◆ Task item: Go line by line through the data below and count those that hold "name". Return only the number.

──────── Source data ────────

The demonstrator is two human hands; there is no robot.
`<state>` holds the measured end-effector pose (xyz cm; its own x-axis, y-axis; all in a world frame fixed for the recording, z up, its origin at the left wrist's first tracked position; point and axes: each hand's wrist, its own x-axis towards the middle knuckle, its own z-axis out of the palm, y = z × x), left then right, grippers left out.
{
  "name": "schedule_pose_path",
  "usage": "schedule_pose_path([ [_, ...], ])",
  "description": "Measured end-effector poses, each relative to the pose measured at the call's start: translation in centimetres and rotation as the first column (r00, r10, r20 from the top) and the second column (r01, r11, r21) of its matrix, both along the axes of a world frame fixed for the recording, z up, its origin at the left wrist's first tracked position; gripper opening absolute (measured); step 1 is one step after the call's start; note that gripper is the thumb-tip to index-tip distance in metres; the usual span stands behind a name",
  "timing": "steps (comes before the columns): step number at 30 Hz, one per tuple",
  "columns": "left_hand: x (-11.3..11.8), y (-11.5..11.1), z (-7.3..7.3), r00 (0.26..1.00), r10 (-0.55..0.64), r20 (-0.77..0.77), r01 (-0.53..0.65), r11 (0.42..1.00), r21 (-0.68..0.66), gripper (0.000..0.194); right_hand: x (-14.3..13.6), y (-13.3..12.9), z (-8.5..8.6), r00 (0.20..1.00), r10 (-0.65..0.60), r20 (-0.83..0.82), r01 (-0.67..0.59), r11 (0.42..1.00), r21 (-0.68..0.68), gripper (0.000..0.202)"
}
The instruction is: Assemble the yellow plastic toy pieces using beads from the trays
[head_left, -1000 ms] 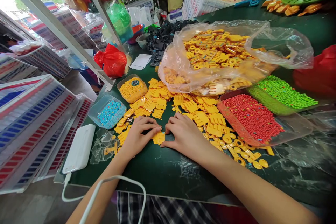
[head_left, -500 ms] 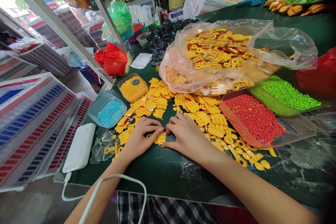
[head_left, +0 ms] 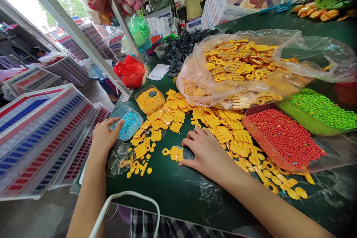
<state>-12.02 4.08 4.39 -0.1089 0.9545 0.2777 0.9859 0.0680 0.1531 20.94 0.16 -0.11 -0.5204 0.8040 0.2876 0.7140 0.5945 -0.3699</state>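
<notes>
A flat yellow plastic piece with slots (head_left: pixel 176 153) lies on the green table, its ring end to the left and a few blue beads along its upper right edge. My right hand (head_left: pixel 202 147) grips this piece at its right end, thumb at the lower corner and index finger at the upper. At the left, my left hand (head_left: pixel 105 134) reaches over the near-left rim of a clear tub of blue beads (head_left: pixel 129 124). Its thumb and fingers are apart, and I see nothing between them. Loose yellow pieces (head_left: pixel 223 134) lie beyond my right hand.
A tub of yellow beads (head_left: pixel 150 102) stands behind the blue one. On the right are trays of red beads (head_left: pixel 281 135) and green beads (head_left: pixel 326 108). A plastic bag (head_left: pixel 192 81) full of yellow pieces lies behind. A white cable (head_left: pixel 131 194) loops in front.
My left hand has left the yellow piece and moved left to the blue bead tub. The right hand remains at the piece. The view has shifted slightly, moving things right and down.
</notes>
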Motion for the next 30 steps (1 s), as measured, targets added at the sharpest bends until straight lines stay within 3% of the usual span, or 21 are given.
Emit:
schedule_pose_path([
  [2, 0.3, 0.9, 0.2, 0.998, 0.058, -0.008, -0.058, 0.998, 0.0, 0.04, 0.0, 0.0, 0.0, 1.0, -0.007, 0.004, 0.007, 1.0, -0.003, 0.039],
  [4, 1.6, 2.1, 0.8, 1.0, 0.024, 0.01, -0.023, 0.999, -0.022, 0.042, 0.0, 0.1, 0.0, 1.0, -0.01, 0.006, 0.01, 1.0, -0.01, 0.038],
  [9, 5.4, 6.5, 3.0, 0.95, -0.311, -0.016, 0.311, 0.95, -0.023, 0.041, 0.0, 0.2, 0.1, 1.0, -0.006, 0.015, 0.006, 1.0, -0.009, 0.036],
  [12, 6.8, 9.8, 3.6, 0.909, -0.416, -0.036, 0.394, 0.883, -0.256, 0.04, 0.0, 0.1, 0.3, 1.0, -0.014, 0.026, 0.015, 0.999, -0.039, 0.036],
  [14, 7.5, 11.7, 3.5, 0.908, -0.415, -0.061, 0.35, 0.83, -0.435, 0.037, 0.0, 0.1, 0.4, 0.999, -0.014, 0.029, 0.016, 0.999, -0.048, 0.036],
  [17, 8.5, 13.5, 3.2, 0.904, -0.416, -0.095, 0.302, 0.781, -0.547, 0.03, 0.0, 0.1, 0.6, 0.999, -0.011, 0.035, 0.013, 0.999, -0.042, 0.038],
  [24, 9.1, 14.6, 2.5, 0.896, -0.425, -0.13, 0.28, 0.767, -0.577, 0.025, 0.1, 0.2, 0.7, 0.999, -0.009, 0.048, 0.011, 0.999, -0.046, 0.039],
  [27, 8.6, 14.0, 2.5, 0.9, -0.401, -0.172, 0.263, 0.814, -0.519, 0.03, 0.1, 0.2, 0.6, 0.999, -0.001, 0.054, 0.003, 0.999, -0.035, 0.039],
  [30, 8.2, 11.9, 2.7, 0.901, -0.401, -0.163, 0.329, 0.879, -0.344, 0.026, 0.2, 0.2, 0.6, 0.998, 0.002, 0.055, 0.0, 0.999, -0.04, 0.038],
])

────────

◆ Reply: 2